- Born: William P. Coffin September 17, 1970 (age 55) Easton, Pennsylvania, U.S.
- Education: B.A. English, cum laude
- Alma mater: Washington and Lee University
- Occupations: Author; editor; game designer; journalist;
- Spouse: Allison B. Higgins
- Writing career
- Period: April 1995 – present
- Genres: Fantasy, science fiction
- Notable works: Heroes Unlimited: Century Station and Gramercy Island Palladium Fantasy RPG regional adventure guides Rifts: Coalition Wars Septimus Systems Failure
- Notable awards: George A. Mahan Award for Creative Writing

= Bill Coffin =

Game author and writer

Bill Coffin (born September 17, 1970) is a writer of novels and role-playing games in the fantasy and science fiction genres.

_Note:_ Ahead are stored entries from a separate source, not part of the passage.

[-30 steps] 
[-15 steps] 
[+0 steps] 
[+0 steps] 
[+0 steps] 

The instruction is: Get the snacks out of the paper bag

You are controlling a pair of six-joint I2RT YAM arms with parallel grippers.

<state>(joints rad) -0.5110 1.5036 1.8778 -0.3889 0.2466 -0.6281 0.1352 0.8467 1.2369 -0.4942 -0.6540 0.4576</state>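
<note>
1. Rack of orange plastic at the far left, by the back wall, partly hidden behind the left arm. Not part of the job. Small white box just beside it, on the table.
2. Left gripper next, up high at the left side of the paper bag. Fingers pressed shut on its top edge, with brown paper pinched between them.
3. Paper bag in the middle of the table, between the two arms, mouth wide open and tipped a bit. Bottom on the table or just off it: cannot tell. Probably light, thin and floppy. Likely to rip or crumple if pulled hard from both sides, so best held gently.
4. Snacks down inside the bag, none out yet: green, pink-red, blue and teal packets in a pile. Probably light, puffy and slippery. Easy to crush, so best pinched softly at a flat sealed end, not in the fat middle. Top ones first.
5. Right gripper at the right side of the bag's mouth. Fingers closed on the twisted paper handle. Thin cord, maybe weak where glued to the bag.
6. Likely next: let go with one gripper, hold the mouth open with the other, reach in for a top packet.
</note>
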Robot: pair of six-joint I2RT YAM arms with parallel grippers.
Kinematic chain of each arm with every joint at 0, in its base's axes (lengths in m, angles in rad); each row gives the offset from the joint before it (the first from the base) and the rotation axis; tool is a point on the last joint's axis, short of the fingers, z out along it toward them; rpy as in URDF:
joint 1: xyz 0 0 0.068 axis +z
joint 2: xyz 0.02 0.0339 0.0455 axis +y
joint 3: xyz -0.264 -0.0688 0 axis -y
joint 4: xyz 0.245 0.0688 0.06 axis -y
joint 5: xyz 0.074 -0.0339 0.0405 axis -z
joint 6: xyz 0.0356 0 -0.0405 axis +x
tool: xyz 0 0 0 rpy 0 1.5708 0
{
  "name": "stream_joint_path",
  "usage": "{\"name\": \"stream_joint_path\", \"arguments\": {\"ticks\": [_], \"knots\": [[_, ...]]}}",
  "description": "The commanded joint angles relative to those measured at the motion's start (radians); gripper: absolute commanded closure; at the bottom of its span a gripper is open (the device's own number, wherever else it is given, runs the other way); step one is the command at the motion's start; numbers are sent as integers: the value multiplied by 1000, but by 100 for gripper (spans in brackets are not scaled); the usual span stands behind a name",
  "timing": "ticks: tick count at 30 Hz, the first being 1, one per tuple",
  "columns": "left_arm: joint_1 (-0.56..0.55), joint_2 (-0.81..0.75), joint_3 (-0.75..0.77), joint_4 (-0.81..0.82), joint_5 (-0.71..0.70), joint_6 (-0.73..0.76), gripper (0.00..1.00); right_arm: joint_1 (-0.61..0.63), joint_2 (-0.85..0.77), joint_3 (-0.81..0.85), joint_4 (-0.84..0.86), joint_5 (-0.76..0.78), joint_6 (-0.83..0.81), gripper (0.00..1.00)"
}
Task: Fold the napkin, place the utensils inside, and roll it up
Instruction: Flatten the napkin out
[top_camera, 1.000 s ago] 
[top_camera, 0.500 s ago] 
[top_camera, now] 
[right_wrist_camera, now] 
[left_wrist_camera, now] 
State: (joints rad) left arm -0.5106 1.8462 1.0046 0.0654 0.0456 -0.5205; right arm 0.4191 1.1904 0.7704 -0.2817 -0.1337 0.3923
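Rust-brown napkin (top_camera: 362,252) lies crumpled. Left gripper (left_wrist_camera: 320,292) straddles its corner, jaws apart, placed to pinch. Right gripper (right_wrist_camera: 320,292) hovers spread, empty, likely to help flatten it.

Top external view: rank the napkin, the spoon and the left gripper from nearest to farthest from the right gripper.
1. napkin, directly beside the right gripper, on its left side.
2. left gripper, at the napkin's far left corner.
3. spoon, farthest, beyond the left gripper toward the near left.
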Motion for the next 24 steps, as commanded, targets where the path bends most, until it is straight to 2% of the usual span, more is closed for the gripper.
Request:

Perhaps best known for his work at Palladium Books from July 1998 through May 2002, he made significant contributions to several of Palladium's game series, most notably Palladium Fantasy, but also Heroes Unlimited and Rifts, and created his own game, Systems Failure.

==Career==
Bill Coffin is a well-received author who made many books for Palladium Books from 1988 through 2002. He was a contributor to both the Palladium Fantasy Role-Playing and Rifts role-playing games. In his post-apocalyptic role-playing game Systems Failure (1999), Y2K really happened. However, due to a conflict with Kevin Siembieda, the president and co-founder of Palladium Books, Coffin left the company, much to the disappointment of his fans. Siembieda wound up firing Coffin over editorial differences and discontent against the Rifts Coalition Wars (which the two had co-authored). At the time of his departure, Coffin was the lead author of six titles in the final stages of production. He was subsequently demoted to second- and third-author status on two of these books prior to their release, and the other four were ultimately shelved and have not been rescheduled for publication. In addition, having only received limited support from Palladium, Systems Failure has since gone out of print.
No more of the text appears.